Rick's battered brains swam back to consciousness. For an instant he couldn't recall what had happened, then he realized he had survived the first-stage acceleration. He was in bad shape, he knew. The salt taste in his mouth was blood, and he was breathing bubbles of blood through internal damage in his nose or lungs. But there wasn't time for inventory. The aching silence was lost as the second stage fired. Acceleration built again. This time Rick slipped into the enveloping grayness almost at once. The acceleration was less, and the time of burning was less. Had he not been put through the torture of first-stage acceleration he could have taken the second stage without more than great discomfort. But now he had little resistance left.
He came back to consciousness again as the second stage cut off. In the welcome silence he found time to be thankful he was still alive, even though it might be a temporary thing. He looked up at Prince Machiavelli through bloodshot eyes and couldn't see the little monk. For a terrible instant he thought he was blind, then he saw a glimmer of light through the port. It was the sun. The rocket was in the wrong position to catch it directly, however, and the atmosphere was far too thin to scatter light.

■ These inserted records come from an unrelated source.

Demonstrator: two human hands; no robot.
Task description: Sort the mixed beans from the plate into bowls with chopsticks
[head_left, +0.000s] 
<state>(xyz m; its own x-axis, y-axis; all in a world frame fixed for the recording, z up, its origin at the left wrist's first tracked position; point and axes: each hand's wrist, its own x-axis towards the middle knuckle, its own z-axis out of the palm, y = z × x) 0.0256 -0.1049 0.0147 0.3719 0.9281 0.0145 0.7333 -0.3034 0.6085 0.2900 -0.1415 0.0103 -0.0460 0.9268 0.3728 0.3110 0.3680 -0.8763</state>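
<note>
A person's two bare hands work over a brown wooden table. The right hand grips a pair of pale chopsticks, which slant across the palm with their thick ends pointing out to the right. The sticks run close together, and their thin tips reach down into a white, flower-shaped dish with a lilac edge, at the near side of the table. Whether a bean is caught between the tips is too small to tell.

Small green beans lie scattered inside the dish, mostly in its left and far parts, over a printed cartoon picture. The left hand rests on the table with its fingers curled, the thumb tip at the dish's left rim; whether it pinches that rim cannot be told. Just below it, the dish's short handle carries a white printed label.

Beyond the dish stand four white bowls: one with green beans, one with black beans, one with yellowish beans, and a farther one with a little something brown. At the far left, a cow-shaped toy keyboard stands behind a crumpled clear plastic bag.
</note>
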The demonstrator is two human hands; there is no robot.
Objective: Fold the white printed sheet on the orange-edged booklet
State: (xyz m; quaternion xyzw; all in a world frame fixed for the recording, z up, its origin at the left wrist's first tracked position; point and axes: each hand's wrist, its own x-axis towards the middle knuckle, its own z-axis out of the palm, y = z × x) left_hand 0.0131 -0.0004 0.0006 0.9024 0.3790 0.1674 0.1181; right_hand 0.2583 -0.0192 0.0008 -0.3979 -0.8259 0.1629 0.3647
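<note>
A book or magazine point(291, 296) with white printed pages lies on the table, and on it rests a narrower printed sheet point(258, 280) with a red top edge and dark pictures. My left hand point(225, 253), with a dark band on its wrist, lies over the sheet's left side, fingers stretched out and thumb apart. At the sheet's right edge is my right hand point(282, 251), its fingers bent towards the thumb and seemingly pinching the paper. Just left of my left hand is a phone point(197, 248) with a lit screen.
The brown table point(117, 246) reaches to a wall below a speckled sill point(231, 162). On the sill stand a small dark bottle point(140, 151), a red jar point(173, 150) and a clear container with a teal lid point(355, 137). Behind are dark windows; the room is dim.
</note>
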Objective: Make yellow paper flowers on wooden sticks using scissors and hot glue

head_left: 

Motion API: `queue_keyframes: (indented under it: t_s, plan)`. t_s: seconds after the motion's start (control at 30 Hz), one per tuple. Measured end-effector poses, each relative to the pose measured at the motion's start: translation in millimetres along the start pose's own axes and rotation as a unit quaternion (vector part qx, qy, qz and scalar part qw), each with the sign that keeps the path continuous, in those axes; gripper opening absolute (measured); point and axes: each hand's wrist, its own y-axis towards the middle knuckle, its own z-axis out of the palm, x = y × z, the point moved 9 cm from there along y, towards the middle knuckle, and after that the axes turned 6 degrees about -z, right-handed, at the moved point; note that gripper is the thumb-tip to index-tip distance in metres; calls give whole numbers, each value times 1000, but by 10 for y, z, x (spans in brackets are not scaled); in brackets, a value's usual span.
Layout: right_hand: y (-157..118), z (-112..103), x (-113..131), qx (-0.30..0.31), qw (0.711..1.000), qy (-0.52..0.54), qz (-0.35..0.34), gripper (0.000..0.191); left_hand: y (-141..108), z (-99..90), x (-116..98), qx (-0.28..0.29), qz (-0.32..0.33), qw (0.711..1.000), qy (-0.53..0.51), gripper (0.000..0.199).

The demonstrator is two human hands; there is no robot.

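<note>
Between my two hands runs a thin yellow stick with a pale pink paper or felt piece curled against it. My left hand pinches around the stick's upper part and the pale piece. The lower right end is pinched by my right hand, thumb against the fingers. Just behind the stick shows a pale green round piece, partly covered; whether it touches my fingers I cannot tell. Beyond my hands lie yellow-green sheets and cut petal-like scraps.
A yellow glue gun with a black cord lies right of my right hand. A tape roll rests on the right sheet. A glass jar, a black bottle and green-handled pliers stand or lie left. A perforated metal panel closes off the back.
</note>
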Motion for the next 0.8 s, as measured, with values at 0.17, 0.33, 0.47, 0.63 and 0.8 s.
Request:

He heard the second stage explode off and tried to brace himself for the final acceleration. He made himself think. He was in a spot, a very bad spot. The Earthman had sabotaged the flight. But how? The first two stages had worked. Even if the third-stage motor never fired, the rocket was high enough to prove out the project objective.
There was only one answer. Even to his fogged brain it was clear that the drone control had been sabotaged by the Earthman. Otherwise cutting the signal wire would have kept the board from showing green. Somehow, the signal wire had been bypassed, to keep the operators from knowing the drone control was inoperative.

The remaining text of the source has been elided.